Llama 4 is Meta’s most capable open-weight model family to date, released in April 2026. It introduces a mixture-of-experts (MoE) architecture and native multimodal support — meaning it handles both text and images out of the box. Two variants are available to run locally via Ollama: Scout and Maverick. This guide covers what each model offers, what hardware you need, and how to get started.
Llama 4 Scout vs Maverick: Which Should You Run?
Llama 4 comes in two locally-runnable variants:
- Llama 4 Scout — 17B active parameters (109B total across experts), supports up to a 10 million token context window. Requires around 20–24GB of VRAM or unified memory. This is the version most home users will run.
- Llama 4 Maverick — 17B active parameters (400B total), significantly more capable but requiring substantially more memory. Best suited for multi-GPU setups or high-memory workstations.
For most users: run Scout. It delivers strong performance on a single high-end consumer GPU or an Apple Silicon Mac with 32GB+ unified memory.
Hardware Requirements
- Llama 4 Scout: 24GB VRAM (NVIDIA RTX 3090/4090), or 32GB+ Apple Silicon unified memory, or 32GB RAM for CPU-only (slow)

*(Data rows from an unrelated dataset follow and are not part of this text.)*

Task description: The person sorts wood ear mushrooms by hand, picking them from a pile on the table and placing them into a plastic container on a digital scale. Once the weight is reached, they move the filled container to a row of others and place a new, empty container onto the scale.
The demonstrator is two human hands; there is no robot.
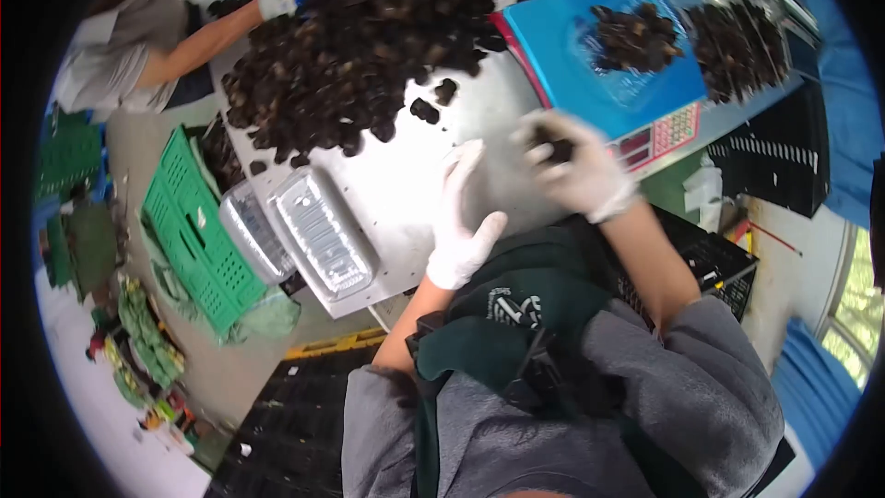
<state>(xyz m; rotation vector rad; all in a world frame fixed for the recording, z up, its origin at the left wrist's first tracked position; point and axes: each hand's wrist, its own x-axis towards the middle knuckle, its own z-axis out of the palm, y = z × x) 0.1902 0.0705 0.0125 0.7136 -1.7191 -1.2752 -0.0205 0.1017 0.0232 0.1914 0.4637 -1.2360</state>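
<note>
My left hand (461, 221), in a white glove, lies over the metal table with fingers straight and thumb apart, holding nothing. My right hand (581, 166), gloved too and a little blurred, is closed around a dark brown mushroom-like piece (551, 146) in front of the scale. The blue-topped scale (562, 37) has a red and white keypad and bears a clear plastic tray (590, 51) with a clump of dark pieces (638, 37). A large heap of the same dark pieces (369, 46) spreads over the table beyond my left hand.
Clear trays (318, 231) lie at the table's left corner, beside a green crate (198, 231). A co-worker's gloved hand (278, 0) is at the heap's far left. More dark pieces (737, 51) stand right of the scale. Black crates (691, 263) are at my right.
</note>
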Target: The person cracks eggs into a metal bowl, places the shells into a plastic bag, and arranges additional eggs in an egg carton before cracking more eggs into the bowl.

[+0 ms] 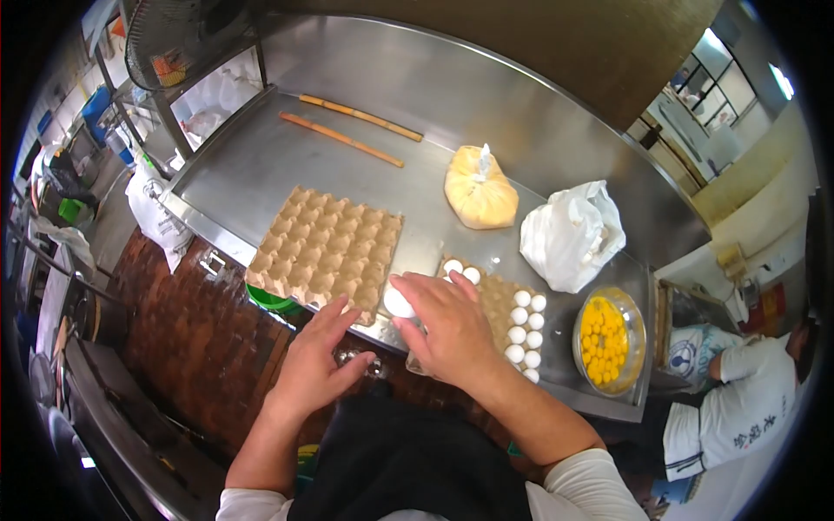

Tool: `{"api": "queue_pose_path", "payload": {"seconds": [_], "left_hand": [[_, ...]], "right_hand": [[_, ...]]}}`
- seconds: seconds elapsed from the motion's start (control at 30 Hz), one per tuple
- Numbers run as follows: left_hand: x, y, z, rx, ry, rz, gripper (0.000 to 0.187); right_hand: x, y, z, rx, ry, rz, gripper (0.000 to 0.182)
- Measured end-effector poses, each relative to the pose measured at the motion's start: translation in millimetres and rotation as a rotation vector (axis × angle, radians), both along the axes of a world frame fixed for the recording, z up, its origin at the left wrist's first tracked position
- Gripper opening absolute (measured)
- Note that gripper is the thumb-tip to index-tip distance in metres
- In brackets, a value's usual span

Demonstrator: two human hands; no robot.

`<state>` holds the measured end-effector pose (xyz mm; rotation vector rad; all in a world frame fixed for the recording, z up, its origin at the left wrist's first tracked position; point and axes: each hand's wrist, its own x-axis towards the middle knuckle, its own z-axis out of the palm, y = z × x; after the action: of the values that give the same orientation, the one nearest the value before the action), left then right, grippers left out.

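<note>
A co-worker's white shirt bears Chinese characters, seemingly 老碗会.

A broad stainless-steel desk fills the middle of the frame, its raised metal backsplash curving along the far edge. Above that, at the top centre, stands a plain brown wall. The floor at the left is reddish brown, dark and shiny. A wire guard shows at the upper left, near a metal post. At the upper right are a dark-framed window, a bright light and a pale yellowish wall.
</note>
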<state>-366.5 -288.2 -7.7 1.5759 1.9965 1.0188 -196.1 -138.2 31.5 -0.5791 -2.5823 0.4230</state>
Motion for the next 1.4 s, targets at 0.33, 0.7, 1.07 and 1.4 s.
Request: {"api": "queue_pose_path", "payload": {"seconds": [0.33,0.7,1.07,1.4], "left_hand": [[1.1,2.4,-1.3,-0.005,0.010,-0.005,0.063],[1.2,4.8,-1.9,0.024,0.037,-0.014,0.062],[3.3,5.1,-1.9,-0.009,0.003,-0.017,0.063],[4.4,9.2,-5.2,-0.005,-0.013,-0.031,0.062]], "right_hand": [[1.3,1.4,-1.3,-0.009,0.003,0.003,0.049],[2.2,2.4,-1.7,-0.013,-0.010,0.007,0.049],[3.2,1.1,-1.1,-0.022,0.012,0.010,0.048],[8.3,2.4,-4.0,-0.027,0.006,-0.023,0.048]]}}
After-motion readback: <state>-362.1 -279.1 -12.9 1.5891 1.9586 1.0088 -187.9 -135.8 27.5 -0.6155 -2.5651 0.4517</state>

- Llama 4 Maverick: Multi-GPU setup or high-memory server — not practical for most home users
Llama 4 Scout at Q4 quantisation runs in around 20GB, making it accessible on a single RTX 4090 or Mac Studio with 32GB.
How to Install Llama 4 Scout on Ollama
Make sure you have Ollama installed and up to date before pulling Llama 4. Run ollama --version and update if needed.
# Pull Llama 4 Scout
ollama pull llama4
# Or pull Maverick (requires significantly more memory)
ollama pull llama4:maverick
The Scout model is the default when you pull llama4. Depending on your connection, the download will take several minutes.
Running Llama 4 Scout
# Start an interactive chat session
ollama run llama4
# Run a single prompt
ollama run llama4 "Explain the difference between MoE and dense transformer models"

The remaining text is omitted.